◆ **Problem to solve**: All lines from the one with "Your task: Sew" to the end of the material, both included, are to be written out exactly and without anything else.

*** Supplied data ***

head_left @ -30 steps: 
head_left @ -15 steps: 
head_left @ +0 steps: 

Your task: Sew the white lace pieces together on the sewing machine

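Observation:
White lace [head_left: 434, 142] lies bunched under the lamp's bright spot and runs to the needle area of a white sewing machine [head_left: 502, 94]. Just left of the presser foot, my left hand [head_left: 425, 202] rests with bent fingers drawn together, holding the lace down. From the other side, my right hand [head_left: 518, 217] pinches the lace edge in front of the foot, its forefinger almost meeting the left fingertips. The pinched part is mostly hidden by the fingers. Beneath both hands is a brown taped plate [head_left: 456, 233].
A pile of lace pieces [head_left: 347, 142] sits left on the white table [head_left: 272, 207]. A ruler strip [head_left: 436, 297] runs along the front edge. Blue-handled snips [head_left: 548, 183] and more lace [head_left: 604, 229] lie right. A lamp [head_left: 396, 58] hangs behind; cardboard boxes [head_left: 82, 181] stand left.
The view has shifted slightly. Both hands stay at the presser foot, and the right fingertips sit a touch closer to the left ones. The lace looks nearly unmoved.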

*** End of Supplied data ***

◆ **Response to this task**:
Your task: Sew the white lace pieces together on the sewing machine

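Observation:
White lace [head_left: 434, 142] lies bunched under the lamp's bright spot and runs to the needle area of a white sewing machine [head_left: 502, 94]. Just left of the presser foot, my left hand [head_left: 425, 202] rests with bent fingers drawn together, holding the lace down. From the other side, my right hand [head_left: 518, 217] pinches the lace edge in front of the foot, its forefinger almost meeting the left fingertips. The pinched part is mostly hidden by the fingers. Beneath both hands is a brown taped plate [head_left: 456, 233].
A pile of lace pieces [head_left: 347, 142] sits left on the white table [head_left: 272, 207]. A ruler strip [head_left: 436, 297] runs along the front edge. Blue-handled snips [head_left: 548, 183] and more lace [head_left: 604, 229] lie right. A lamp [head_left: 396, 58] hangs behind; cardboard boxes [head_left: 82, 181] stand left.
The view has shifted slightly. Both hands stay at the presser foot, and the right fingertips sit a touch closer to the left ones. The lace looks nearly unmoved.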

This exercise calls for no further output.